Open Question Answering over Tables and Text

Authors: Wenhu Chen, Ming-Wei Chang, Eva Schlinger, William Yang Wang, William W. Cohen

ICLR 2021 | Conference PDF | Archive PDF | Plain Text | LLM Run Details

Reproducibility Variable Result LLM Response
Research Type Experimental Our baseline model using an iterative retriever and BERT-based reader achieves an exact match score less than 10%. We then propose two novel techniques to address the challenge of retrieving and aggregating evidence for OTT-QA. The first technique is to use early fusion to group multiple highly relevant tabular and textual units into a fused block, which provides more context for the retriever to search for. The second technique is to use a cross-block reader to model the cross-dependency between multiple retrieved evidence with global-local sparse attention. Combining these two techniques improves the score significantly, to above 27%.

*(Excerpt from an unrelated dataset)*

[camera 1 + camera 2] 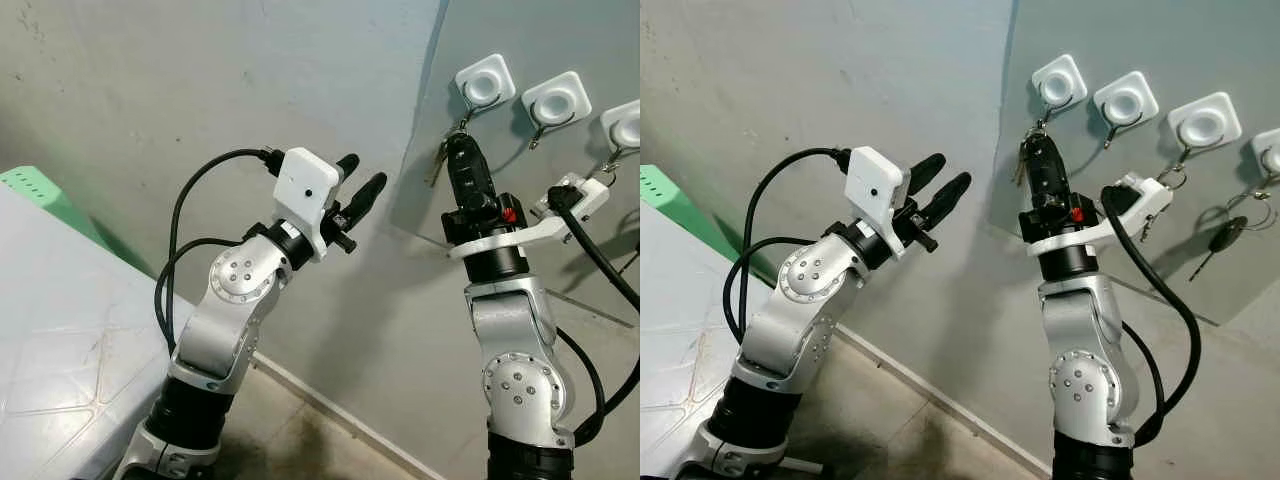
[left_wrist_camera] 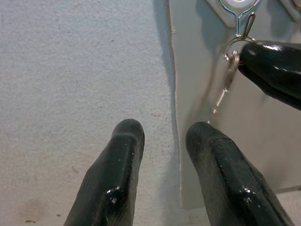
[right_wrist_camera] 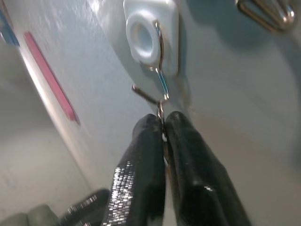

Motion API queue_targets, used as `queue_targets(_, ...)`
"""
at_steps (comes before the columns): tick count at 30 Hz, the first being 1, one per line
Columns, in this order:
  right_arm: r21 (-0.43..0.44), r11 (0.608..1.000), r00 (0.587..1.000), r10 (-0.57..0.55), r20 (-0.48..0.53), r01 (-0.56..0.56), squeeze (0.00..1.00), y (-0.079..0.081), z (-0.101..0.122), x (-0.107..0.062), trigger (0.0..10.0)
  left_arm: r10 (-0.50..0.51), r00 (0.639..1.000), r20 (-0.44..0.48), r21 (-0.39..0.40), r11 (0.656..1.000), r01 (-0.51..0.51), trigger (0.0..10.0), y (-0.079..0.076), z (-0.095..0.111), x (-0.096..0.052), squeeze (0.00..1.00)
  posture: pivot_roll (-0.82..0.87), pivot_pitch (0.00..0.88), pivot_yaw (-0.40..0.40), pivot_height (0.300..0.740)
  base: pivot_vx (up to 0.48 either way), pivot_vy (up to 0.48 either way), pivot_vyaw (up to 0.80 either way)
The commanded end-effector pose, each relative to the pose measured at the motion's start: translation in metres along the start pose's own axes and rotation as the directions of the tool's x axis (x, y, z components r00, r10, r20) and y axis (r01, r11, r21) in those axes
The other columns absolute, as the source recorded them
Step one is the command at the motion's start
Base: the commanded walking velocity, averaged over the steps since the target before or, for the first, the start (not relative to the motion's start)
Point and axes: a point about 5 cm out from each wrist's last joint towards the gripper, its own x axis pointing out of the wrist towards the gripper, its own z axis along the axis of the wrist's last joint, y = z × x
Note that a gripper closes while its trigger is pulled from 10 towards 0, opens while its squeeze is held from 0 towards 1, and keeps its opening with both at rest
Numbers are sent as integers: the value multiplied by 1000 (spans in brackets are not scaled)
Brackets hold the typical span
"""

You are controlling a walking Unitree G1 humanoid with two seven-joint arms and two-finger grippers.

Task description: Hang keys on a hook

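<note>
Fingers of the right gripper (image 3: 163,123) are pressed together on the ring of the keys (image 1: 1024,160), held up right at the wire tip of the leftmost hook (image 3: 153,40) on the grey wall panel (image 1: 1160,240). The keys are seen dangling just beside the gripper, against the panel. The left gripper (image 1: 355,190) is raised near the panel's edge, its fingers (image 2: 117,174) held apart and gripping nothing. Another key (image 1: 1225,238) is hung further along the row.
</note>
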Motion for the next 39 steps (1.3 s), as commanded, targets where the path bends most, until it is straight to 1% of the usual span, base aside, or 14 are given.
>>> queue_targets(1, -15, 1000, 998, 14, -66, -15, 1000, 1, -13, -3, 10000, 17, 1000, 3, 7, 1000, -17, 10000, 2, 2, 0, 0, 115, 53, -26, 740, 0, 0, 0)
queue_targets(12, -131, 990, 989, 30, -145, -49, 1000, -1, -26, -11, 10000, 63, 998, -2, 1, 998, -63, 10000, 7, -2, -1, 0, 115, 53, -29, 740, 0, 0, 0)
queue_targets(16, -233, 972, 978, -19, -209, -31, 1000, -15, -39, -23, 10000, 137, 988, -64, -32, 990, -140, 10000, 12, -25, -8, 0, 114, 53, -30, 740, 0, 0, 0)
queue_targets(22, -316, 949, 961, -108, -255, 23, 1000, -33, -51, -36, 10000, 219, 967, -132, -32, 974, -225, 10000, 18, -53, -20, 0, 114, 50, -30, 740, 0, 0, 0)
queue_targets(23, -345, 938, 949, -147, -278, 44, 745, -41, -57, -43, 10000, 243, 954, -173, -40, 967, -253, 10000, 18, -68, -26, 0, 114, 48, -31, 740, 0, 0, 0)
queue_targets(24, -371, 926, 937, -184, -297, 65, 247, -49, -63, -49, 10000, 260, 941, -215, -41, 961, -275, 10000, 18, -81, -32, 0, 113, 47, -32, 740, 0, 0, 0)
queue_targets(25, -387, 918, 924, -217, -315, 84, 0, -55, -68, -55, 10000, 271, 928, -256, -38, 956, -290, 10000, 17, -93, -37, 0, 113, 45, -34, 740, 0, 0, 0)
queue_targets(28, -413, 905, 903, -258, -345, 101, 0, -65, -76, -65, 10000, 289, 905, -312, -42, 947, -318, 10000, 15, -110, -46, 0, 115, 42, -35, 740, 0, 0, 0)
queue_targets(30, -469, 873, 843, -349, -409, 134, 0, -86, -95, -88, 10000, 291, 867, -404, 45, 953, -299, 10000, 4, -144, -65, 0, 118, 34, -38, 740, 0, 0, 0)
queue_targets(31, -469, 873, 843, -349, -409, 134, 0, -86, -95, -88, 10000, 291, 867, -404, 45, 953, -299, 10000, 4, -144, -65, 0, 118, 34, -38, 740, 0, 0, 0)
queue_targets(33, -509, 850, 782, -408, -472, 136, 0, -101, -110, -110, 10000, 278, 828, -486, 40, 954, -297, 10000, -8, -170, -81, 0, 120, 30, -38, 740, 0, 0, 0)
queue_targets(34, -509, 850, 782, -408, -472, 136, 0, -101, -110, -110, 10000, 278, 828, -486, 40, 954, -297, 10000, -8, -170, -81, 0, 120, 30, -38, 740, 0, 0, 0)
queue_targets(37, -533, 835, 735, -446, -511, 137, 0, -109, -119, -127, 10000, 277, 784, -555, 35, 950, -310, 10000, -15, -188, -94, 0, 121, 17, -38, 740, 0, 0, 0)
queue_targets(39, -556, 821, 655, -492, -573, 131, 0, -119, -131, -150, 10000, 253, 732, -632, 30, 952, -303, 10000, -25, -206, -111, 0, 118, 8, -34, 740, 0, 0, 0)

Researcher Affiliation Collaboration 1University of California, Santa Barbara 2Google Research
Pseudocode No No pseudocode or algorithm blocks are present.
Open Source Code No The paper mentions data release, but not a clear statement or link for the source code of the models or methods described in the paper.

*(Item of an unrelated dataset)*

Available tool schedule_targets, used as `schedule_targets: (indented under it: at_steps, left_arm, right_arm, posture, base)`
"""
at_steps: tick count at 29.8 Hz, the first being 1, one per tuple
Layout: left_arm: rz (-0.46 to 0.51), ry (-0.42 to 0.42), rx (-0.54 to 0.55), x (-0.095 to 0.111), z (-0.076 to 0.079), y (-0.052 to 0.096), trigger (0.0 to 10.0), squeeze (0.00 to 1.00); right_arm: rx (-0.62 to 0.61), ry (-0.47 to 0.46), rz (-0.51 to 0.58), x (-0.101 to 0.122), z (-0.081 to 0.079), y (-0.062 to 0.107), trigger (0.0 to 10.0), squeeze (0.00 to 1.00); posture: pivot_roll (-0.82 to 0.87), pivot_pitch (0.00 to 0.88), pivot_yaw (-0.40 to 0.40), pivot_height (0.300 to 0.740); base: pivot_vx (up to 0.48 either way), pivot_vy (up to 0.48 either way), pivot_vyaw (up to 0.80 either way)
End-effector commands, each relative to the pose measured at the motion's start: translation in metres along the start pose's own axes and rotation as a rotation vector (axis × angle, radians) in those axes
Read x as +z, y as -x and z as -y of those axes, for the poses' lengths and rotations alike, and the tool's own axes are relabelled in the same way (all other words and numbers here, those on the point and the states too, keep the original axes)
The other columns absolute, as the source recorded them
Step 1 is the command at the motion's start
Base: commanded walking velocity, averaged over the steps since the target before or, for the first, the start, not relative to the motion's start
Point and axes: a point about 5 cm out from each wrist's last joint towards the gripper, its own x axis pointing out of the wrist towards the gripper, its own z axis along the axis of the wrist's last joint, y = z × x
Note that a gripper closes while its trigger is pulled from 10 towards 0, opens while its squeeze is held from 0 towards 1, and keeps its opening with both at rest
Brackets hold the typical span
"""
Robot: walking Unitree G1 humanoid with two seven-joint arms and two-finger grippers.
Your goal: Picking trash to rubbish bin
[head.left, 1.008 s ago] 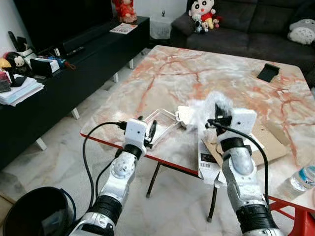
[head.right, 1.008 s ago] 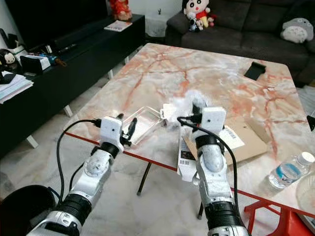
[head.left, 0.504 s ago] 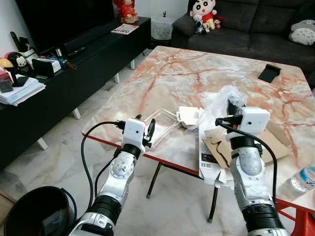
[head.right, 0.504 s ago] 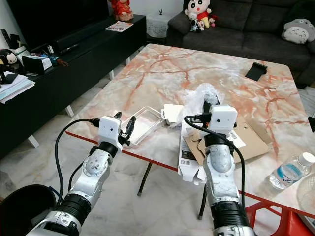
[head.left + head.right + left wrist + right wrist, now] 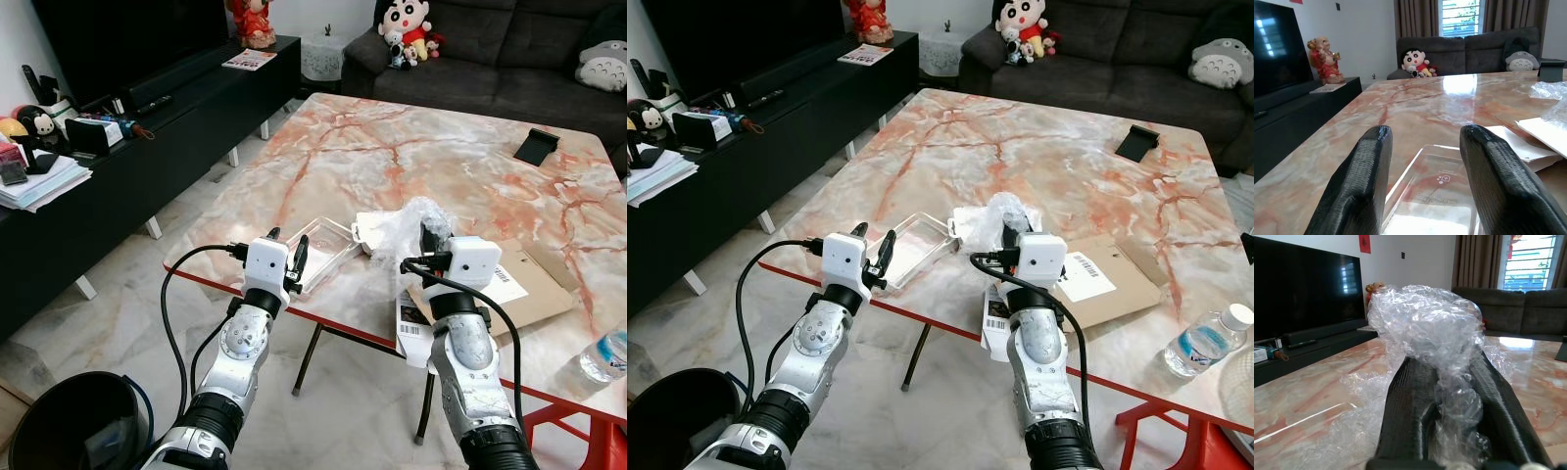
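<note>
- Marble-patterned table (image 5: pixel 392 147) with a red front edge.
- Clear plastic tray (image 5: pixel 318 250) near that edge.
- White box (image 5: pixel 370 230) just beside it.
- Flat cardboard (image 5: pixel 524 294) with printed labels.
- Small dark object (image 5: pixel 536 145), perhaps a phone stand, at the far side.

**A home living room**

A dark grey fabric sofa (image 5: pixel 490 49) with cartoon plush toys (image 5: pixel 403 29) fills the upper right of the frame. A long black TV console (image 5: pixel 127 137) runs along the left. A pink-veined marble table (image 5: pixel 392 147) stands centre, over a pale marble floor (image 5: pixel 118 323).
</note>
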Motion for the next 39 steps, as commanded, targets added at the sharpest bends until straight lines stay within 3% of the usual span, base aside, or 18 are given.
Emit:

Open Datasets Yes For this purpose, we construct a new dataset, Open Table-and-Text Question Answering (OTT-QA). Data was released in https://github.com/wenhuchen/OTT-QA by UCSB NLP Group
Dataset Splits Yes Finally, we have 41,469 questions in the training set, 2,214 questions in the dev set, and 2,158 questions in the test set.
Hardware Specification Yes Both are using 16 cloud TPUs.
Software Dependencies No The paper mentions TensorFlow and other models like BERT and ETC, but does not provide specific version numbers for these software dependencies.
Experiment Setup Yes All the models are trained with a learning rate of 1e-5 optimized by Adam W (Loshchilov & Hutter, 2019). We use in-batch negatives (Lee et al., 2019) to train our dense retrievers. For all the dense retrievers, we pre-train with 10K steps using the generated pseudo query and then fine-tune them another 10K step using a batch size of 2048. For the cross-block reader, we fine-tune with a batch size of 64.